You can use free online tools like Subtitle Edit Online to create video captions and then save them in .vtt format. It is a simple tool, but it’s free, so it is a little clumsy to use. 

Click on this link to get step-by-step instructions on how to use Subtitle Edit Online.  

Method 3: Use a text editor like Notepad

You can create a VTT file using Notepad. You can start by writing WEBVTT at the top; after that, you can add the subsequent entries called ‘cues.’ Cues consist of the range of time with your captions or subtitles. 

Example:

00:01.000 –> 00:04.000

Welcome to our video.

Use an “arrow”, –> to separate start time & end time. Use colons (:) to separate hours and minutes, and use period (.) to separate minutes and seconds, like this: 00:35.500. Always remember to add hours and seconds, even if it’s a ‘0’. 

Note: The instruction given above is for the new time-marker format, which is hh:mm.sss = 00:35.500. If this doesn’t work for you, then you might want to try the old time-marker format: hh:mm:ss.ttt = 00:00:05.330. The ‘ttt’ here stands for thousandths of a second.
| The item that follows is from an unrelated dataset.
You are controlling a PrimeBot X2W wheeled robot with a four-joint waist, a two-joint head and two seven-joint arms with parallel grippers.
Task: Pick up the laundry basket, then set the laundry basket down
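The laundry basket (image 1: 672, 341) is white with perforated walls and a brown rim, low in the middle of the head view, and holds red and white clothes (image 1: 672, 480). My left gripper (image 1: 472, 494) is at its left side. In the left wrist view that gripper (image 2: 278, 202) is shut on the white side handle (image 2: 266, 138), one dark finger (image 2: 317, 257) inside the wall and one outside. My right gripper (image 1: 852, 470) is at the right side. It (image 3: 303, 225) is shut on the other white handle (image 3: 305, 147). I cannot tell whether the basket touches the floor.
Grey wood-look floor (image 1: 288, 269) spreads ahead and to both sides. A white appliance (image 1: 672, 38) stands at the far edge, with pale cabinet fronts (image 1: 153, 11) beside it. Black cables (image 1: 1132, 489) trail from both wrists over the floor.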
After writing the code, when you save the file in the File Name box, write the .vtt filename extension. Use the quotation marks () to enclose the whole name: “Myfile.vtt”. Now, select All Files (*.*) in the Save as type box to ensure it is saved with the .vtt extension. In the Encoding box, select UTF-8 to display complex and international characters accurately.

How to add captions and subtitles in WordPress?

Method 4: Use Conversion tools

If you already have subtitles in any other format, you can use a conversion tool to convert it into a .vtt format and then upload it to your site.